They’ve been teasing me since September. They’d stand in
that corner on occasion knowing that there’s not much I can do about it.
Typical two year olds. The day I started they were there. I went to go open the
gate but they ran off with their tails in the air. I attempted to look for them
from the back of my bitch horse but that was unsuccessful as riding my horse
was about as frustrating as when I finally remembered how big that paddock was.
Then today, it all changed. I drove past them only a few days earlier. I’d lost
the keys to my Landcruiser and there was not much chance I was willing to bash
my precious Prado through the paddock to try and get those three strays in.
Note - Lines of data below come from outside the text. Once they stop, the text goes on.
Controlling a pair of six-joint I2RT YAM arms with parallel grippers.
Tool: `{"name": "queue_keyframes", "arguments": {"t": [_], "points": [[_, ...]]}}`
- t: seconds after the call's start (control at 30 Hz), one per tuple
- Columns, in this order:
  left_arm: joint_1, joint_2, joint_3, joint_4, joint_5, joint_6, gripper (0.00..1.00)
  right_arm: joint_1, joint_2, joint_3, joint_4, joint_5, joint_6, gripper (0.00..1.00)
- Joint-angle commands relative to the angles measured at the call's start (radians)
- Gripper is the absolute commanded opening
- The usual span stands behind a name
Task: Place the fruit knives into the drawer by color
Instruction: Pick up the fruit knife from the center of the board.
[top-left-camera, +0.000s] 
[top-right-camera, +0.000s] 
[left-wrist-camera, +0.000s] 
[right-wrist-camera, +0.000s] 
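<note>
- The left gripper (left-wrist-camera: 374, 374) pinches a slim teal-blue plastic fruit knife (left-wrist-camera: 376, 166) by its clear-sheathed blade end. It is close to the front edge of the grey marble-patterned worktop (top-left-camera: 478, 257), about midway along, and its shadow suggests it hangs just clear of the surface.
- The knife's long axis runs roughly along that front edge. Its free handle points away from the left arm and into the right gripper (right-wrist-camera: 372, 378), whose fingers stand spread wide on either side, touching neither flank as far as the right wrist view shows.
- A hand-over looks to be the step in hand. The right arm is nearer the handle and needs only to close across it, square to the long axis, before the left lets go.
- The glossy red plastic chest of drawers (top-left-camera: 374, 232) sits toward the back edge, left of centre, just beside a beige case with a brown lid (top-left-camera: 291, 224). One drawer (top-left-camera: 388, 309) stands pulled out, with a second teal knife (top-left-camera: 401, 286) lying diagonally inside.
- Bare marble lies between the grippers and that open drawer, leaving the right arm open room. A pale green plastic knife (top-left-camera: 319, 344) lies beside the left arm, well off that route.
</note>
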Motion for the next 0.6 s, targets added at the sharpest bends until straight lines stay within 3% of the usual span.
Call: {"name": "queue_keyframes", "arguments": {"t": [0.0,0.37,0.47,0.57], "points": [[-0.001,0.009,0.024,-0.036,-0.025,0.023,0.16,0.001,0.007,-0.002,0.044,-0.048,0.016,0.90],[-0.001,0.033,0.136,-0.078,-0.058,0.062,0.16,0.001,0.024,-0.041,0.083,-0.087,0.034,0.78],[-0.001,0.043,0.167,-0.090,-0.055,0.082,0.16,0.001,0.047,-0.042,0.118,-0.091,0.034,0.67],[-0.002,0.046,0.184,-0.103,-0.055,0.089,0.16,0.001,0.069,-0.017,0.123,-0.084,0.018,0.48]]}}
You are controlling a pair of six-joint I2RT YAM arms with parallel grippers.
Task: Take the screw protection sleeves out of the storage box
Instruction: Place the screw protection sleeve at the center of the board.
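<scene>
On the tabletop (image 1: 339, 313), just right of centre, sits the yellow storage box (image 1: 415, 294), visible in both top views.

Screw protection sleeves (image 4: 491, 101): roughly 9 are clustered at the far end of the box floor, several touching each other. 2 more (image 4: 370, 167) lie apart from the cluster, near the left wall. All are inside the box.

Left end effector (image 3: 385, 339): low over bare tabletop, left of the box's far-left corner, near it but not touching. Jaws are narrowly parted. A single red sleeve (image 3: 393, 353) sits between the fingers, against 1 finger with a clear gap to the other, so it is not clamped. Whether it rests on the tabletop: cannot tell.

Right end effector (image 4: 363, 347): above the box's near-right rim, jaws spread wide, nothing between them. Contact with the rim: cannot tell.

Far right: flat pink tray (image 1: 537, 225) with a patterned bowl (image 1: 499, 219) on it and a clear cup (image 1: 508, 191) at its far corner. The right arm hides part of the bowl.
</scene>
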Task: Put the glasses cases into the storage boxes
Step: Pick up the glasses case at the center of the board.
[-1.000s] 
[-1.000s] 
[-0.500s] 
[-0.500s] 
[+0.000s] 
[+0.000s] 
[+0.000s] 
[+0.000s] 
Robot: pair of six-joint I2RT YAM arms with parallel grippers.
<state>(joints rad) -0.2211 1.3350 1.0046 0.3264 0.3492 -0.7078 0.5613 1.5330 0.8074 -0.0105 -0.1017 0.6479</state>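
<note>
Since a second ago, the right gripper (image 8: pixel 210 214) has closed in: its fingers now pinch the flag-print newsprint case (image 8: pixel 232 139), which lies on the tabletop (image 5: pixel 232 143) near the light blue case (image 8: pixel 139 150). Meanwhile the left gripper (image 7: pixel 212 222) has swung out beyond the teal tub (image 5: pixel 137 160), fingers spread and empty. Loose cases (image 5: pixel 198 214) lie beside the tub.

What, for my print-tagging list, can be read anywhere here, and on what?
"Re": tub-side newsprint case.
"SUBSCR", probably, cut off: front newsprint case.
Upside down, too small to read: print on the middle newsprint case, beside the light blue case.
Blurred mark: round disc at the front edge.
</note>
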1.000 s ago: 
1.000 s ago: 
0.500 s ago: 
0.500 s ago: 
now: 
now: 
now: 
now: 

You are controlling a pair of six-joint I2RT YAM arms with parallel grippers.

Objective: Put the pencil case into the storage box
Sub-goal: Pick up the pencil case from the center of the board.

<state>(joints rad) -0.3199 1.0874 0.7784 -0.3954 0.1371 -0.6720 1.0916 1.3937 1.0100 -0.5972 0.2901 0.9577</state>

Yes, today was different. I was in the Landcruiser. I opened the gate. They
just looked at me. I drove around them gently and next thing I had them walking
through the gate, across the road, up the driveway, straight through the yards
and out the other side, down the laneway and into the paddock where I have been
boxing up all the strays I’ve been finding. I didn’t expect these cattle to be
easy. Their whole life they’ve been treated with high stress stock handling
whether it be a quad bike up their arse out in the paddock or being sooled by
some clown wielding a waddy who is only brave enough to be on the opposite side
of the rails, stirring the cattle as they went. So for these particular
young’uns to go as well as they did surprised me.
The whole way down the laneway I watched the storms. Rain
falling on a mates place. Lightning making its mark. The sky darkening as more
clouds moved in.
It was a month or so back that I found some other cattle.
They too, despite their prior treatment, behaved quite well with a change of
machine moving them to a new location. Across the back of the paddock, up the
laneway, around the corner and into their new paddock. A cow and two sappy
weaners. In with all the others. Once I’d got the bore going I sent the water
down to the trough in their new paddock concerned that the dam might not hold
out for long enough before the rain comes. As I sat in the headlights watching
the trough fill, storms were on show all around me. Lightning took up the sky,
it drizzled constantly, the sun did its best to set in a spectacular orange
glow despite being restricted by the dark clouds.
Despite everything going on around me in my crazy, busy
life, I was quite relaxed and contented with just waiting for the trough to
fill. I was almost peaceful. I was tired from fencing all morning and cleaning
four other troughs on top of the one I was filling but I didn’t care. I could
have sat there all night. It was a lovely time to just sit and think. I
reminded myself of my second favourite painting, “Miranda and the Tempest”.
It’s of a woman sitting on a rock amid a raging storm. She’s just sitting
there, her auburn hair blowing all around, just watching a ship on the ocean
get smashed to pieces by the wild weather. I was Miranda, except without all
that added maritime drama. I also realised that working a job that does not
involve cattle had caused me to lose my mojo a little. I had my own cattle and
some occasional weekend cattle work that I reluctantly took but it wasn’t
filling the gap. I had been missing it without even realising it.
But now, Christmas is coming. There’s a list a mile long of
things I must do, places I must check and kilometres I must travel. I’ve got
six weeks of chaos ahead of me. I’m really not sure if I’m going to have time
to notice that my mojo is probably not far off cracking it all together and
packing its bags and leaving completely. No doubt by early February I will be
making desperate pleas in my sleep “Come back Mojo! I promise I’ve changed!”
Yet it shall remain unconvinced as I weep under an immature mango tree.